Background: Protopanaxatriol (PPT) is an aglycone of ginsenosides, which has high medicinal values. Production of PPT from natural ginseng plants requires artificial deglycosylation procedures of ginsenosides via enzymatic or physicochemical treatments. Metabolic engineering could be an efficient technology for production of ginsenoside sapogenin. For PPT biosynthesis in Panax ginseng, damarenediol-II synthase (PgDDS) and two cytochrome P450 enzymes (CYP716A47 and CYP716A53v2) are essentially required. Methods: Transgenic tobacco co-overexpressing P. ginseng PgDDS, CYP716A47, and CYP716A53v2 was constructed via Agrobacterium-mediated transformation.

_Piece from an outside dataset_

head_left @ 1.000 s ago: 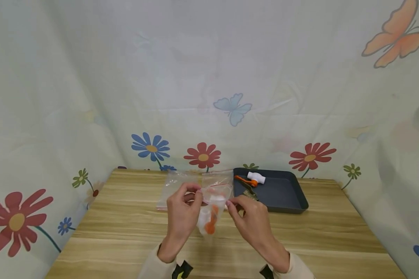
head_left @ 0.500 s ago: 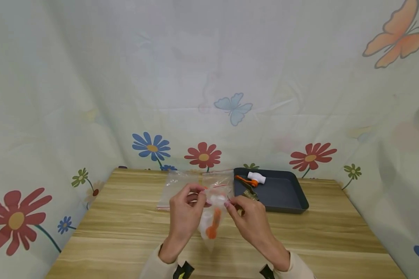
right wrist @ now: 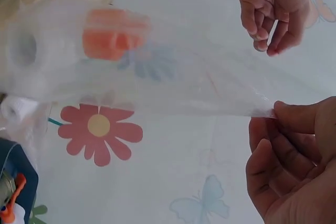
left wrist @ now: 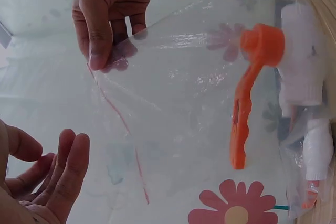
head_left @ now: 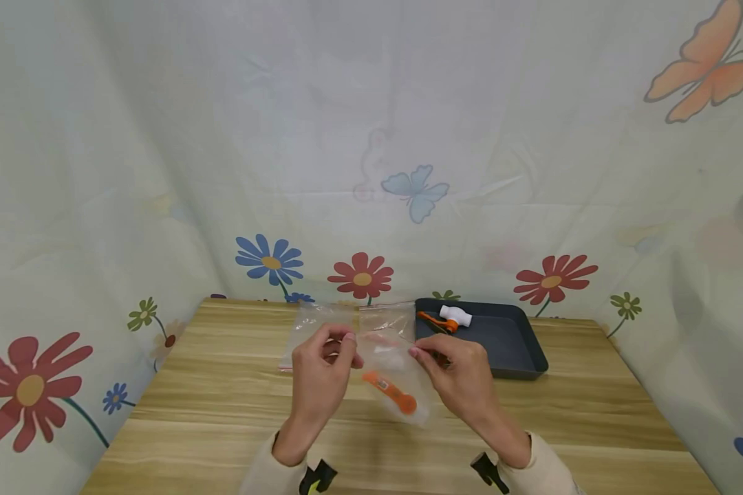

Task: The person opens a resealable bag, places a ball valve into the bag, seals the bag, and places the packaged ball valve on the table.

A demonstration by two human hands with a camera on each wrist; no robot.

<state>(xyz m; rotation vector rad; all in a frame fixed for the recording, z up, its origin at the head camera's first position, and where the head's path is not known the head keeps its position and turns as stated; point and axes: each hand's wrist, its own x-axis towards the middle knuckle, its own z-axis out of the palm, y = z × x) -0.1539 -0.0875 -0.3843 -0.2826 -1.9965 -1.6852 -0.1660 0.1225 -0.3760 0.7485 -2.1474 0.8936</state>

Results: Expression of the three introduced genes in transgenic tobacco lines was confirmed by Reverse transcription-polymerase chain reaction (RT-PCR). Analysis of liquid chromatography showed three new peaks, dammarenediol-II (DD), protopanaxadiol (PPD), and PPT, in leaves of transgenic tobacco. Transgenic tobacco (line 6) contained $2.8{\mu}g/g$ dry weight (DW), $7.3{\mu}g/g$ DW, and $11.6{\mu}g/g$ DW of PPT, PPD, and DD in leaves, respectively. Production of PPT was achieved via cell suspension culture and was highly affected by auxin treatment. The content of PPT in cell suspension was increased 37.25-fold compared with that of leaves of the transgenic tobacco. Transgenic tobacco was not able to set seeds because of microspore degeneration in anthers. Transmission electron microscopy analysis revealed that cells of phloem tissue situated in the center of the anther showed an abnormally condensed nuclei and degenerated mitochondria. Conclusion: We successfully achieved the production of PPT in transgenic tobacco. The possible factors deriving male sterility in transgenic tobacco are discussed.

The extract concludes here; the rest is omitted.